Overview of Sources of Archived Web Pages¶
The EDGI Website Monitoring project currently ingests data from three sources:
- Internet Archive Wayback Machine 
- Versionista (legacy) 
Internet Archive¶
The Internet Archive Wayback Machine stores snapshots of HTML pages. The Internet Archive at large stores a broader range of archived content, but we are focused on the Wayback Machine.
The original response from the Internet Archive is a list of ‘mementos’ (or ‘versions’, as we call them). Each line contains information about a version. At times, a line may be a ‘TimeMap’, which is essentially a link to the next list of mementos.
source_metadata : Byte sequences containing information separated by semi-colons of each version stored in Internet Archive. We extract the useful information i.e. the date and uri from each memento.
Example:
b'<http://web.archive.org/web/19970711094601/http://www.nasa.gov:80/>; rel="memento"; datetime="Fri, 11 Jul 1997 09:46:01 GMT",'
Versionista¶
Versionista returns a JSON blob which contains the following fields:
- account : The Versionista account we’re logging into to get the versions. We have two accounts - versionista1 & versionista2 
- siteName : The website of the file. 
- agency : The name of the Government agency which owns the website. 
- versionistaSiteUrl : A link to a website as it is stored on Versionista. 
- versionistaPageUrl : A link to a webpage as it is stored on Versionista. 
- pageUrl : The page’s true URL. 
- pageTitle : The title of the page as defined in the title tag. 

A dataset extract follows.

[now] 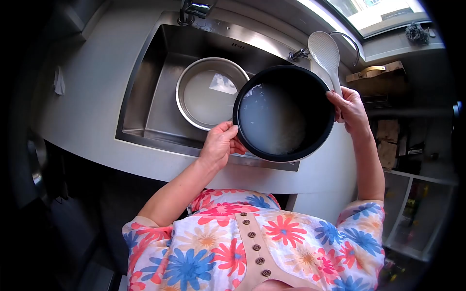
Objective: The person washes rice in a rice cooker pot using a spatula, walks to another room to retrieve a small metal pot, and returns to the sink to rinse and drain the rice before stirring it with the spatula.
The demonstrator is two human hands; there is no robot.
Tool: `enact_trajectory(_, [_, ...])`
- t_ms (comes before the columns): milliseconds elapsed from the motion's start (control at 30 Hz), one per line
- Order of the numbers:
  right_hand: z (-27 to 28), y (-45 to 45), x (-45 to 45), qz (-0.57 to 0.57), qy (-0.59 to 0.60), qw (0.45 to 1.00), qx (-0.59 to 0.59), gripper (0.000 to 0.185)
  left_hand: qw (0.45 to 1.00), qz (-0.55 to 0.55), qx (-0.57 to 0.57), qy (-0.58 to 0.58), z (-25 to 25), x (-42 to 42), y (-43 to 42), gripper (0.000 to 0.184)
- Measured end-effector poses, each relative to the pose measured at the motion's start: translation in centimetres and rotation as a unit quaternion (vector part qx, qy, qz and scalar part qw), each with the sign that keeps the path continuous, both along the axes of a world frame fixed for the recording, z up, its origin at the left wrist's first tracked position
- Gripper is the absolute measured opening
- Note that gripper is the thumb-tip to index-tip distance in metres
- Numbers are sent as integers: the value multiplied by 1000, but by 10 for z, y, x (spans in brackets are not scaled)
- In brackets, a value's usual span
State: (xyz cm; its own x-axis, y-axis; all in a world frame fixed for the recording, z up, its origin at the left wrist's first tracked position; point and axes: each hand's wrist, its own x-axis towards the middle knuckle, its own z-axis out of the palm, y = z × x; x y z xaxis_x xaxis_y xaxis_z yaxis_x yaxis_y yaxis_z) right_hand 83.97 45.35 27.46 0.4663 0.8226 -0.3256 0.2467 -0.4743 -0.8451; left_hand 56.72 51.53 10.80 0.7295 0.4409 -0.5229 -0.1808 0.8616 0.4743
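A black rice cooker inner pot point(318, 121) is held up over the right part of the sink, tipped slightly to the left. Cloudy whitish water point(267, 119) fills its left side, with a pale layer like rice under it. My left hand point(222, 143) grips the pot's left rim, thumb on top. On the opposite rim, my right hand point(350, 109) is closed, also pinning a white rice paddle point(324, 51) that points up and away. Left of the pot, a round metal basin point(184, 104) with cloudy liquid stands in the sink; the pot overlaps its right edge.
The steel sink point(155, 109) is set in a pale countertop point(92, 106). A faucet point(187, 14) stands at the back left and a thin curved tap point(298, 52) at the back right. Beyond are a window point(378, 14), a wooden block point(383, 75) and shelves point(412, 208).
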Motion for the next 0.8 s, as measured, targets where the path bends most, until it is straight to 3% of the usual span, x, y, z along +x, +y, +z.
enact_trajectory(800, [28, 39, -18, 44, -43, 995, -83, 21, 995, 21, -87, -46, -7, -5, -11, 14])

- siteId : Id of the website in Versionista. 
- pageId : Id of a webpage in Versionista. 
- versionId : Id of a version in Versionista. 
- url : The full URL to view this version in Versionista. You’ll need to be logged into the appropriate Versionista account to make use of it. 
- date : The date and time when the version was captured. 
- hasContent : Indicates if Versionista has stored any content of the page or not. There is a limit on the size of the versions Versionista can store. True or False 
- diffWithPreviousUrl : URL to diff view in Versionista (comparing with previous version). 
- diffWithPreviousDate : The capture date of the first ever captured version of the page. 
- diffWithFirstUrl : URL to diff view in Versionista (comparing with first version). 
- diffWithFirstDate : The capture date of the current version of the page. 
- textDiff : A dictionary with the URL to the text diff view in Versionista and its SHA 256 hash and length. 
- diff: A dictionary with the URL to the entire diff view in Verisionista and its SHA 256 hash and length. 
- filePath : Path to the diff file which is stored in our archive. 
- hash : The diff file’s SHA 256 hash. 
Recent Versionista output file
| Aspect | Internet Archive | Versionista | 
|---|---|---|
| Type | Byte Sequence | JSON | 
| Version/file can be directly accessed | No | No | 
| Elapsed time details | Not present | Not Present | 
| Page meta tag data/ header | Not present | Not Present |